## Action item
The expected output is each line below containing "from", copied in full.

## Provided material
++++++

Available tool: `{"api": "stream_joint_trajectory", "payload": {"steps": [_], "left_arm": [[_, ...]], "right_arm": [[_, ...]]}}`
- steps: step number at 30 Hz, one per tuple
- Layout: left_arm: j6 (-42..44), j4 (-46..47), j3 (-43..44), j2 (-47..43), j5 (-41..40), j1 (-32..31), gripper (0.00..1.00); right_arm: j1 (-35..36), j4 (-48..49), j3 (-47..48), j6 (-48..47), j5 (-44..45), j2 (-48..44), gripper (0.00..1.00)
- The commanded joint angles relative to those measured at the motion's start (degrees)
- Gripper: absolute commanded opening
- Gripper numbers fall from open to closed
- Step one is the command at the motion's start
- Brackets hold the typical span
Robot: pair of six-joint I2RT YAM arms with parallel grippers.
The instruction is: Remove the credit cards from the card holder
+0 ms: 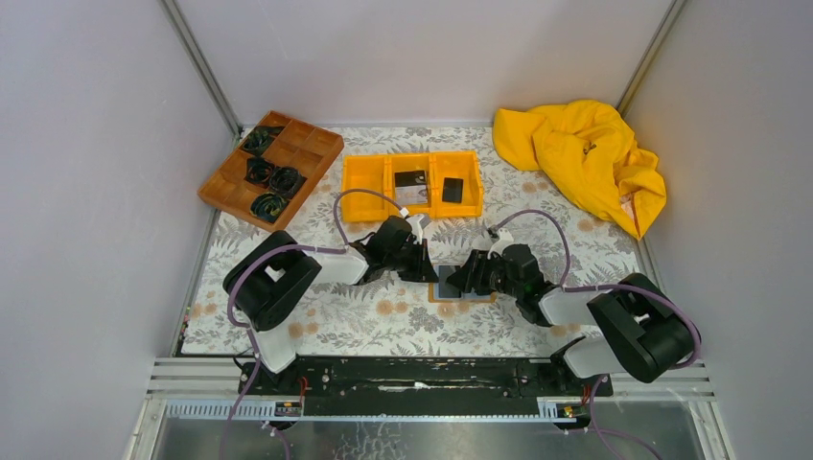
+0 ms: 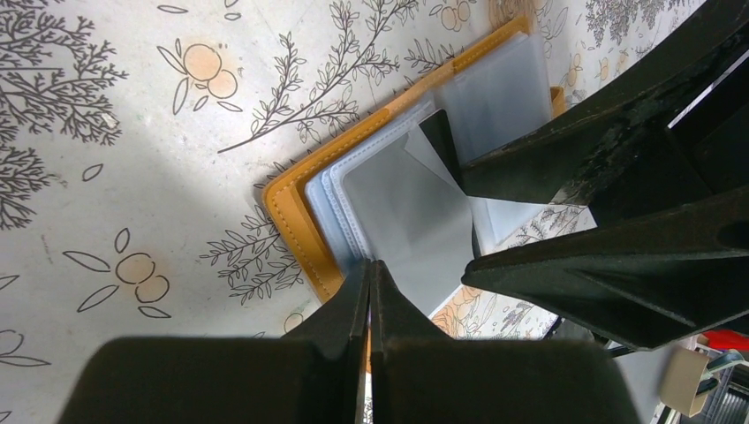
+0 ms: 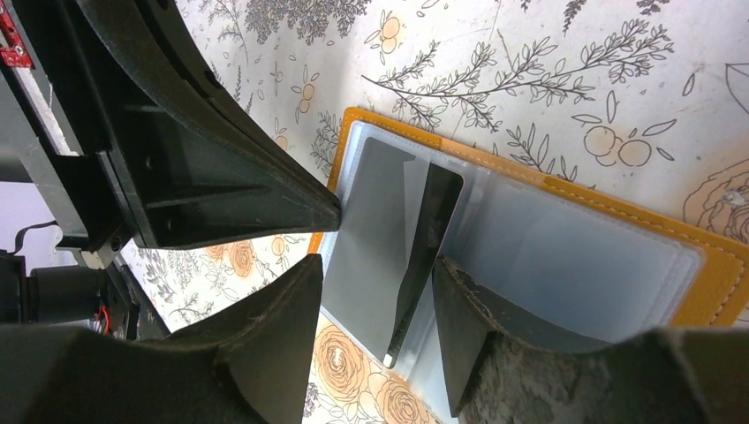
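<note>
Straddling thin black card [image 3: 428, 238], right jaws gape; clenched left jaws touch stitched holder [image 2: 296, 225].

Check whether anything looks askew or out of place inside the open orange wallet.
Yes. A thin black card stands on edge, tilted, between the clear sleeves of the open orange-tan folding card holder, not flat in a pocket. The open fingers of the right gripper sit either side of it.

1. The card holder [image 1: 458, 285] lay open and flat on the floral cloth at the centre of the top view, orange-tan stitched cover down, translucent grey sleeves fanned upward.
2. A black credit card [image 3: 426, 238] stood tilted on edge between sleeves near the fold.
3. A pale grey card [image 3: 371, 238] lay flat in the sleeve to its left.
</note>
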Motion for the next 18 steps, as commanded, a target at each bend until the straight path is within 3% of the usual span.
{"api": "stream_joint_trajectory", "payload": {"steps": [1, 18], "left_arm": [[0.9, -1.9, 0.6, 1.8, 0.0, -0.6, 0.00], [0.9, -2.1, 1.0, 2.5, 0.0, -0.6, 0.00]], "right_arm": [[1.0, 6.0, -0.7, 2.4, -7.9, -2.2, 0.56], [0.2, 7.7, -2.3, 3.3, -7.9, -5.1, 0.55]]}}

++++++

## Problem solution
- Gripper numbers fall from open to closed
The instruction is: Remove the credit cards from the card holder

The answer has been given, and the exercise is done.